## PROBLEM TO WORK ON
The full set of lines below has to be written out again exactly.

────────────────

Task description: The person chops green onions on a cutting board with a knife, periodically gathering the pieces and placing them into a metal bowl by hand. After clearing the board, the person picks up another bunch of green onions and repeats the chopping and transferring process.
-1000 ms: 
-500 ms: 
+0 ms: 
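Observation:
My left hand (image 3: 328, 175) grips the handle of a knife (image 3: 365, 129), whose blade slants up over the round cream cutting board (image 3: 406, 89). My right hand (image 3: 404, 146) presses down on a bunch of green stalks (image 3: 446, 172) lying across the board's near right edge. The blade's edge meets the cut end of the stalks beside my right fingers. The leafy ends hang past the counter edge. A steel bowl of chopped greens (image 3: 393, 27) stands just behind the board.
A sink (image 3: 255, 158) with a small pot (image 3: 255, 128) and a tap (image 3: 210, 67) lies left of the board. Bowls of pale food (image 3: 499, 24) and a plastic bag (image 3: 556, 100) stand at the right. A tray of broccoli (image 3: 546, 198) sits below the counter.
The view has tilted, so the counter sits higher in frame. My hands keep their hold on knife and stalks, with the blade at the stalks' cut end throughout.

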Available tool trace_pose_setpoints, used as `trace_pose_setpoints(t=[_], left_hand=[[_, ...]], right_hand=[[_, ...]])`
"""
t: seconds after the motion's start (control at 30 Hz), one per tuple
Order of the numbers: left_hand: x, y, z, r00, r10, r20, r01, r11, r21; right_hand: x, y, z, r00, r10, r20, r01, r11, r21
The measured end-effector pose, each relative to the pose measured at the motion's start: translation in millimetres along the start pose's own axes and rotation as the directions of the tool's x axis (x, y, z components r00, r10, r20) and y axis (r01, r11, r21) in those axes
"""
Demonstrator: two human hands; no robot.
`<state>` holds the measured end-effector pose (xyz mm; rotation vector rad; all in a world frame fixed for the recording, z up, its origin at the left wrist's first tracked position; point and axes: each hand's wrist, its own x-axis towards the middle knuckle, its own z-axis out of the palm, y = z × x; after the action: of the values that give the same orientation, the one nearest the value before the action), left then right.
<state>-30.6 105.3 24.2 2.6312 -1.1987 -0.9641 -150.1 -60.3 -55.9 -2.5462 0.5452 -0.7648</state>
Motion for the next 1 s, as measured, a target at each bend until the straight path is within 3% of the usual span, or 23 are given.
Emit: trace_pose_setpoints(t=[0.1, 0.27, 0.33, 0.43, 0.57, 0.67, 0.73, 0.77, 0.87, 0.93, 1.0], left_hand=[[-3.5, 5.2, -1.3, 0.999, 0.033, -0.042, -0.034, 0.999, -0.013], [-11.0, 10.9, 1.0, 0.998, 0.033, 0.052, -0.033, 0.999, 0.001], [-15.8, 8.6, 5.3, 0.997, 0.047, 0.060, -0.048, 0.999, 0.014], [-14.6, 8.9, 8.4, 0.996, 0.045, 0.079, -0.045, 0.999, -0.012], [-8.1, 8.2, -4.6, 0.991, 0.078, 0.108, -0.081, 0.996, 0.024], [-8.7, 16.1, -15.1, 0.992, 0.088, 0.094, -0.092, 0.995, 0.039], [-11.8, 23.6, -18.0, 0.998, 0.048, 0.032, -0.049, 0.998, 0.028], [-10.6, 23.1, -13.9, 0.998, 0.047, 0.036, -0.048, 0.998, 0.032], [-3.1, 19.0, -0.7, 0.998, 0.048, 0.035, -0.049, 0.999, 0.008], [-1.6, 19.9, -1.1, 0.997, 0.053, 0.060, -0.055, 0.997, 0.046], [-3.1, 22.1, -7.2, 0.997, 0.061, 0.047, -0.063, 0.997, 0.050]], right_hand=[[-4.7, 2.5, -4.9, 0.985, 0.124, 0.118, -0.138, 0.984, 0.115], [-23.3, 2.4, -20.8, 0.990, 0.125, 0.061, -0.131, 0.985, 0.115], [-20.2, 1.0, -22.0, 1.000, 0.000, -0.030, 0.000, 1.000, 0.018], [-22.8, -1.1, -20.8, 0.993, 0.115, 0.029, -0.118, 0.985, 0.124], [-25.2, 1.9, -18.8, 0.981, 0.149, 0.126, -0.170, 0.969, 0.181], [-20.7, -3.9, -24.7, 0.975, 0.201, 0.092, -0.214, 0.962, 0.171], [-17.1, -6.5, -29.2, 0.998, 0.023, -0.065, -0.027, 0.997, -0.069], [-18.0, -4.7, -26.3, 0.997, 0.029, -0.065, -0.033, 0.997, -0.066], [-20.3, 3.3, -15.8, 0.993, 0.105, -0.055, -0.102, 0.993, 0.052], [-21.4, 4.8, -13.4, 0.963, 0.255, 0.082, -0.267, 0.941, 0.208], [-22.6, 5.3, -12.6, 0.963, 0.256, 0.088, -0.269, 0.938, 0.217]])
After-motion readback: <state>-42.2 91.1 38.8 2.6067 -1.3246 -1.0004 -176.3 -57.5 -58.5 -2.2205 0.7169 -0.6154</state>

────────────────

## OUTPUT
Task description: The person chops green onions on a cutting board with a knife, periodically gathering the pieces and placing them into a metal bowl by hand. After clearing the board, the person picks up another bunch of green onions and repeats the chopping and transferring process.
-1000 ms: 
-500 ms: 
+0 ms: 
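Observation:
My left hand (image 3: 328, 175) grips the handle of a knife (image 3: 365, 129), whose blade slants up over the round cream cutting board (image 3: 406, 89). My right hand (image 3: 404, 146) presses down on a bunch of green stalks (image 3: 446, 172) lying across the board's near right edge. The blade's edge meets the cut end of the stalks beside my right fingers. The leafy ends hang past the counter edge. A steel bowl of chopped greens (image 3: 393, 27) stands just behind the board.
A sink (image 3: 255, 158) with a small pot (image 3: 255, 128) and a tap (image 3: 210, 67) lies left of the board. Bowls of pale food (image 3: 499, 24) and a plastic bag (image 3: 556, 100) stand at the right. A tray of broccoli (image 3: 546, 198) sits below the counter.
The view has tilted, so the counter sits higher in frame. My hands keep their hold on knife and stalks, with the blade at the stalks' cut end throughout.
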
Available tool trace_pose_setpoints, used as `trace_pose_setpoints(t=[_], left_hand=[[_, ...]], right_hand=[[_, ...]])`
"""
t: seconds after the motion's start (control at 30 Hz), one per tuple
Order of the numbers: left_hand: x, y, z, r00, r10, r20, r01, r11, r21; right_hand: x, y, z, r00, r10, r20, r01, r11, r21
The measured end-effector pose, each relative to the pose measured at the motion's start: translation in millimetres along the start pose's own axes and rotation as the directions of the tool's x axis (x, y, z components r00, r10, r20) and y axis (r01, r11, r21) in those axes
"""
Demonstrator: two human hands; no robot.
`<state>` holds the measured end-effector pose (xyz mm; rotation vector rad; all in a world frame fixed for the recording, z up, its origin at the left wrist's first tracked position; point and axes: each hand's wrist, its own x-axis towards the middle knuckle, its own z-axis out of the palm, y = z × x; after the action: of the values that give the same orientation, the one nearest the value before the action), left then right.
<state>-30.6 105.3 24.2 2.6312 -1.1987 -0.9641 -150.1 -60.3 -55.9 -2.5462 0.5452 -0.7648</state>
Motion for the next 1 s, as measured, a target at each bend until the straight path is within 3% of the usual span, or 23 are given.
Emit: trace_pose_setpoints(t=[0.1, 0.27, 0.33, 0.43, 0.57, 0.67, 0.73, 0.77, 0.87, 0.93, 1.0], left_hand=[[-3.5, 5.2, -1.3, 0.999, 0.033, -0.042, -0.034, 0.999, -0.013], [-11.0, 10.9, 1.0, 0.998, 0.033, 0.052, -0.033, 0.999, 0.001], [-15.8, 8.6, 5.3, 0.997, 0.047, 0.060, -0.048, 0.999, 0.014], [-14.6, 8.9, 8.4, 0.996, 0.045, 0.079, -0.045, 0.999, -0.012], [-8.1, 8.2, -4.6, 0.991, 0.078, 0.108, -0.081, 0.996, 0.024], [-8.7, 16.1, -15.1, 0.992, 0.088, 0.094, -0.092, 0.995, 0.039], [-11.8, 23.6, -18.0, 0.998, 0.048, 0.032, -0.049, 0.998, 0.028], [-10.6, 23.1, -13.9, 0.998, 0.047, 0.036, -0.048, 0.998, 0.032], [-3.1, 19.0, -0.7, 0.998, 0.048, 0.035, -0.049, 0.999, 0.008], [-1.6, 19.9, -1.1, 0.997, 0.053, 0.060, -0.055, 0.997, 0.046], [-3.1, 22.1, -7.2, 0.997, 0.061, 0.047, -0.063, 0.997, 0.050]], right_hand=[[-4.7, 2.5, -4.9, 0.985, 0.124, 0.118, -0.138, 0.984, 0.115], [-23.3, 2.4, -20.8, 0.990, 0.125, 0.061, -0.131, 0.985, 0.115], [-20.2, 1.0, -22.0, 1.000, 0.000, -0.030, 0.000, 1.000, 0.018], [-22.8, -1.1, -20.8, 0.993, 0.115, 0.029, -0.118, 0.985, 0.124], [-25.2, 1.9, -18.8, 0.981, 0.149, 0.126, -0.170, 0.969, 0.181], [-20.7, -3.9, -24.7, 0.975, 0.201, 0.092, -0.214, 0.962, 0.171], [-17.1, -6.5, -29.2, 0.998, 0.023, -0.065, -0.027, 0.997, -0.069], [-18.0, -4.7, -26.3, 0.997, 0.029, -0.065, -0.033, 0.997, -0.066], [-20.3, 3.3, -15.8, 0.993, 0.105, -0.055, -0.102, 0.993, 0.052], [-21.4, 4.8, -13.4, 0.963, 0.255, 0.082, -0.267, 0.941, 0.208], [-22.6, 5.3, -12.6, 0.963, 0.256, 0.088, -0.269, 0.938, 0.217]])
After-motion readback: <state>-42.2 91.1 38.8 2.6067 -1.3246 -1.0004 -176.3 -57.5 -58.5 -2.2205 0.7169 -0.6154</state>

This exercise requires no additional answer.